Largo eut du mal à dissimuler son sourire à son meilleur ami.
- “Vous avez des preuves? s’enquit-il.
- Disons de très fortes suspicions, répliqua sérieusement Kerensky.
- Tu vas m’adorer! reprit Simon. Je me suis procuré le rapport de la police scientifique sur l’analyse d’ADN du sang retrouvé dans l’entrepôt de l’embarcadère numéro 12!
- Comment tu as fait ça? s’interrogea Largo en fronçant les sourcils d’un air suspicieux.
- Et bien disons que j’ai utilisé mon charme légendaire pour détourner l’attention de la très charmante et très sémillante archiviste du district, et je leur ai “emprunté”... fit-il d’un air malicieux.
- Je vois. Et?
- Et le sang de Joy présente des traces d’une drogue appelée le “cocktail de sommeil”, expliqua Kerensky. C’est une drogue à effet instantanné, ici, qui lui a été administrée sous forme de gélule ou de comprimé probablement, et qui garantit l’évanouissement quasi immédiat pour la victime. Le type de drogue idéal pour enlever une femme comme Joy qui est habituée à se battre et qui aurait pu avoir le temps de semer un kidnappeur potentiel avant qu’une autre drogue ordinaire ait fait son effet.

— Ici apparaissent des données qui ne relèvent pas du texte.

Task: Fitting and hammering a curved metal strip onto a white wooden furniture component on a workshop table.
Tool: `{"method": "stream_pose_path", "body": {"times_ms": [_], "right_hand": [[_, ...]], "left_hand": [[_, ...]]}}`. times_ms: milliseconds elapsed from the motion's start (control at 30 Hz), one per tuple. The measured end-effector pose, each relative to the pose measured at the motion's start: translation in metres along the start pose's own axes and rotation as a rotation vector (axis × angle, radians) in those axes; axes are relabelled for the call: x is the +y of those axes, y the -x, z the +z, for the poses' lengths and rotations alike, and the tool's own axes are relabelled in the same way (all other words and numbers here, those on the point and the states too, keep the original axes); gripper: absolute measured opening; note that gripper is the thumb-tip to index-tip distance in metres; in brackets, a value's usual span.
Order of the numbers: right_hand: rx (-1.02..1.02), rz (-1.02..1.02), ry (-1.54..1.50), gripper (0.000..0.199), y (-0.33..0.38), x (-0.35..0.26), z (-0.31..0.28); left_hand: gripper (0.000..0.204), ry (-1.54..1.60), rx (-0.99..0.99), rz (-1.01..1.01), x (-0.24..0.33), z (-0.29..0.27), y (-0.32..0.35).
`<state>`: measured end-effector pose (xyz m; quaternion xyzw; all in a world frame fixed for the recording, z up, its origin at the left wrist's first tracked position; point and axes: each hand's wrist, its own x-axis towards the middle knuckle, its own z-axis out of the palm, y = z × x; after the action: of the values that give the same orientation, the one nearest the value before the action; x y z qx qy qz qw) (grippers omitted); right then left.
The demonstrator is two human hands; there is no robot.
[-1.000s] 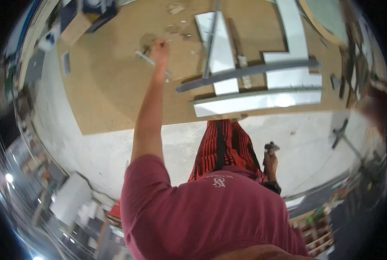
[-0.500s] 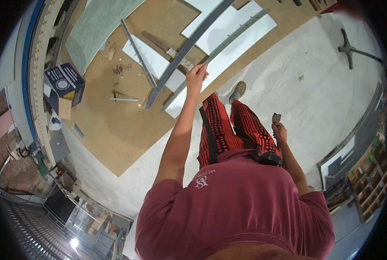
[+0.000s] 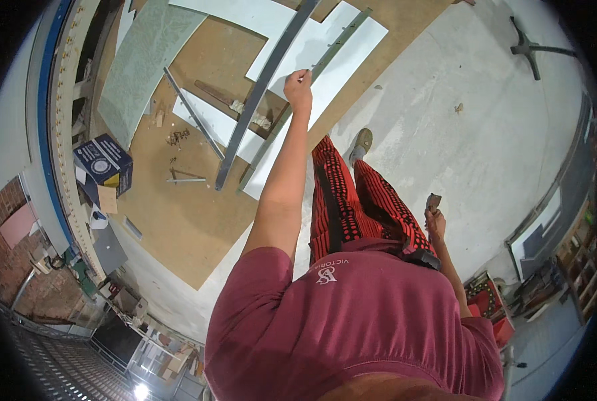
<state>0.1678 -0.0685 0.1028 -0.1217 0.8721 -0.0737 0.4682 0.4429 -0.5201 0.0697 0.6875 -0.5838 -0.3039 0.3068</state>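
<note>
While the person stands over the work, the left hand (image 3: 298, 85) closes its fingers around the near end of a thin grey metal strip (image 3: 325, 57), pinching it at the top of an outstretched arm. Half a second ago that hand was reaching along the same run of metal a little lower; a second ago it was pressed down on the brown board (image 3: 178, 220) among small loose bits. So the arm has gone from the board to the strip, and the view has swung with the head. I judge the strip to be the thing now being handled, gripped rather than merely touched.

Beside it, a wider grey rail (image 3: 262, 87) runs the same way, both lying across white panels (image 3: 325, 40). A third, thinner bar (image 3: 191, 110) slants off to the left, with screws and scraps (image 3: 177, 137) near it and a short pale rod (image 3: 178, 180) below.

Down at the hip, the right hand (image 3: 435, 220) is curled round a small dark tool (image 3: 433, 200), much as it was in both earlier views; what the tool is I cannot tell.

Further out, a dark blue box (image 3: 103, 162) sits at the board's left edge, the grey concrete floor (image 3: 459, 134) spreads to the right, and a black star-shaped stand (image 3: 532, 45) lies on it, well apart.
</note>
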Motion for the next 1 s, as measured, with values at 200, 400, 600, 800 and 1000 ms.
{"method": "stream_pose_path", "body": {"times_ms": [200,400,600,800,1000], "right_hand": [[-0.030,0.070,-0.258,0.040,0.010,-0.001,0.022],[-0.018,0.005,-0.118,0.039,0.010,-0.020,0.040],[-0.014,-0.036,0.055,0.042,0.022,-0.028,0.041],[0.010,0.024,-0.056,0.040,0.035,-0.030,0.043],[0.026,-0.017,-0.077,0.041,0.031,-0.013,0.052]], "left_hand": [[0.025,0.184,-0.077,-0.128,-0.003,0.016,-0.001],[0.020,0.075,-0.046,-0.019,-0.004,0.021,0.000],[0.020,0.074,-0.048,-0.008,0.000,0.021,-0.001],[0.022,0.020,-0.043,-0.012,-0.006,0.021,-0.003],[0.027,0.040,-0.055,-0.016,-0.014,0.021,-0.002]]}}
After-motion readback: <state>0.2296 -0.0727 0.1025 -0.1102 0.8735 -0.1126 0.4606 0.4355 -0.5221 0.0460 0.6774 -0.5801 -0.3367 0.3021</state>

- Alors elle a bien été kidnappée? résuma Largo.
- C’est ce qu’il semblerait.
- La question est: par qui?” compléta Simon.
Kerensky tendit à Largo un dossier qu’il avait emmené avec lui.
- “Crystal Myrtle, déclara-t-il. Elle l’a appelée pour attirer Joy dans un piège et pour la droguer.
- Pourquoi aurait-elle fait ça? demanda Largo.
- Lis son dossier et tu comprendras rapidement, poursuivit Kerensky. Crystal était toxicomane, elle a fait deux cures de désintoxication dans sa jeunesse et après ses études. Puis une autre pendant son mariage, mais visiblement elle n’était pas du tout sur la voie de la guérison...
- Joy était au courant de ça? fit Largo.
- Aucune idée. Mais d’après les renseignements que Simon a pu drainer auprès de ses amis cocaïnomanes, sur son lieu de travail, elle était fournie depuis environ un an et demi par un dénommé Felipe Garcia Guttierez.
- Qui est-ce?
- C’est un dealer, et pas un petit bonnet, expliqua Simon. Monsieur fait dans la grande contrebande internationale: d’après les bruits qui courent dans la rue, Guttierez est l’un des bras droit de ce mystérieux Baron de la drogue en Argentine, qui s’est fait pas mal de fric depuis la grosse crise économique qui secoue le pays.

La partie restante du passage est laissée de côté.